Shipwrecks at Agate Beach
On the back of the photograph, the following description was written:
On October 20, 1905 at nightfall the second mate of the Turret Crown steamer warned the captain that the storm was increasing in fury. All the day before leaving Sault Saint Marie, the Captain had been drinking. When in front of the Grand Marais, Michigan lighthouse the Captain asked the first mate what lighthouse it was. The captain turned to enter the harbor of refuge but entered on the port side of the pier. The second mate was right in mentioning that the ship would go aground. The captain’s excuse was that he believed the harbor to be Grand Marais, Minnesota. Later a wrecking tug assisted the Turret Crown to deeper water, after which she continued on to Duluth.

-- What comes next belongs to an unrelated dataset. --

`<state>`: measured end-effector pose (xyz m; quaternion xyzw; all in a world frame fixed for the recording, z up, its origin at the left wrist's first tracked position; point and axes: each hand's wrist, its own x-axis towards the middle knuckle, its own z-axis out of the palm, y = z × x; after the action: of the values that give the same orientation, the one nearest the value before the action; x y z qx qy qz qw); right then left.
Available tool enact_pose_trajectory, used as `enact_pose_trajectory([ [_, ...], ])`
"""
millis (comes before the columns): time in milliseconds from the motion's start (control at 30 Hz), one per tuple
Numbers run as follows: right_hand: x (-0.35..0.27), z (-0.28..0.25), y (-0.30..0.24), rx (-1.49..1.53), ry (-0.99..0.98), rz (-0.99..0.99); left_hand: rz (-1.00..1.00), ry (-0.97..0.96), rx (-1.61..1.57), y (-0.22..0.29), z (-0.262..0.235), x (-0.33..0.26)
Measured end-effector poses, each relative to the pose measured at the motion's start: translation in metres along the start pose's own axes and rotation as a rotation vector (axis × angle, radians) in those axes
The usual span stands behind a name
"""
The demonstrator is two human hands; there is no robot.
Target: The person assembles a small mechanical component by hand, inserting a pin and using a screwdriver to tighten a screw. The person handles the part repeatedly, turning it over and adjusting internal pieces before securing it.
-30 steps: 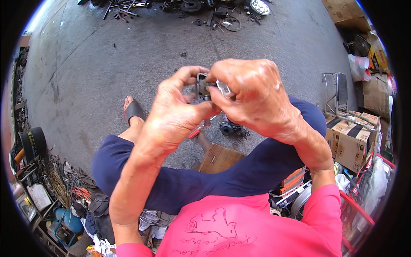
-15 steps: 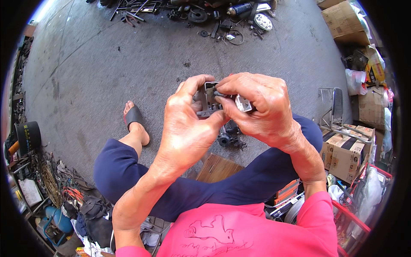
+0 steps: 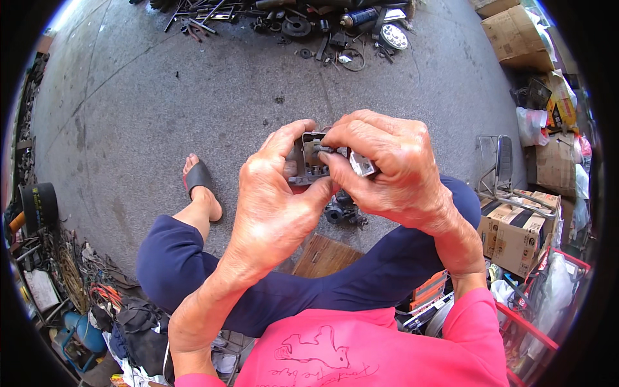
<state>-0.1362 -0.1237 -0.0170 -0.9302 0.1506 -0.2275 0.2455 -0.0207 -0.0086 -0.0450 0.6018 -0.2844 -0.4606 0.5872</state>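
Between my hands is a small grey box-shaped metal housing (image 3: pixel 314 138), open toward me, with dark and light small parts inside. My left hand (image 3: pixel 267 193) grips its left side, fingers behind and thumb along the lower edge. The thumb and forefinger of my right hand (image 3: pixel 393 161) pinch a small dark piece (image 3: pixel 327 153) at the housing's opening; its kind is mostly hidden. A small clear, glassy block (image 3: pixel 362 165) is tucked in the same hand, against the curled fingers. Below the hands, a dark machine part (image 3: pixel 336 213) lies on the ground, partly covered.
A wooden board (image 3: pixel 325 255) lies between my legs. Metal scrap, a black ring (image 3: pixel 296 26) and a round lamp (image 3: pixel 394 37) lie along the far edge. Cardboard boxes (image 3: pixel 516 238), a folding metal frame (image 3: pixel 503 164) and a red-edged crate (image 3: pixel 525 326) stand at right. Cables and rags crowd the left.
The right thumb and forefinger have shifted slightly at the housing's opening. Both hands and the housing sit a little lower in the picture. The grips stay the same.
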Motion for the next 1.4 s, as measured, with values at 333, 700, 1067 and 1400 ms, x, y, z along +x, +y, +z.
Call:
enact_pose_trajectory([
  [333, 0.001, 0.002, 0.003, -0.008, 0.078, -0.075, -0.037, -0.007, -0.109, 0.009, 0.0, -0.003],
  [700, 0.009, -0.017, 0.0, 0.396, -0.05, 0.434, -0.289, -0.177, -0.447, 0.014, -0.013, 0.0],
  [1067, -0.001, -0.011, 0.007, 0.15, -0.196, 0.216, -0.238, -0.154, -0.366, 0.013, -0.015, -0.003],
  [1400, -0.005, 0.001, 0.007, 0.094, -0.161, 0.23, -0.093, -0.119, -0.243, 0.002, -0.007, -0.005],
])
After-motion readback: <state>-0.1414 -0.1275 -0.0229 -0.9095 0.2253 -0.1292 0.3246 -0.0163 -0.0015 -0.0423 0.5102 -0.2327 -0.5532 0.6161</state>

The Galatea, a lumber barge, also ran aground during the same storm just west of Grand Marais’ pier. The vessel was a wooden 3-masted schooner built by the F. Wheeler Company in Bay City, MI in 1882. She was 180 feet long, 33 feet wide and 12 feet high. She was driven so far ashore by the waves that the crew could step off onto solid ground by clambering over her stern. Even though salvagers dug a 900 foot channel to her, she was unsalvageable and broke up the following winter. Her sister ship, the, the Nirvana, was being towed by the propeller ship LL Barth. The Nirvana smashed into the pier and was sunk ¼ mile off shore. The crew was saved but the heavy seas pounded the Nirvana to bits. She later washed up east of the piers on the beach.
Research on the internet regarding the Turret Crown shows that the steamer was built in 1895 by the William Doxford and Sons Company in Sunderland, England. She was 258 feet long, 44 feet wide, and carried a gross tonnage of 1,827 pounds. She was used to carry goods by the Canadian Lake and Ocean Navigation Company. Apparently the problem in Grand Marais was not the only incident. On July 22, 1903 the Turret Crown collided with the wooden freighter Waverly near Harbor Beach, MI causing the freighter to sink. She also collided with the William C Mack on May 4, 1913 causing damage to both vessels. During World War I the Turret Crown was used in the Atlantic to transfer goods. After World Work I she was used along the Pacific coast. Below is a photo taken of the Turret Crown at a dock in Seward, Alaska.
The steamer returned to Great Lakes service in 1922. On October 7th of that year she ran aground again off Cove Island in Lake Huron. She was again salvaged and continued service. Her luck ran out on November 2, 1924 when she ran aground and was stranded at Meldrum Point on Manitoulin Island. The metal from her hull was later salvaged and used during World War II.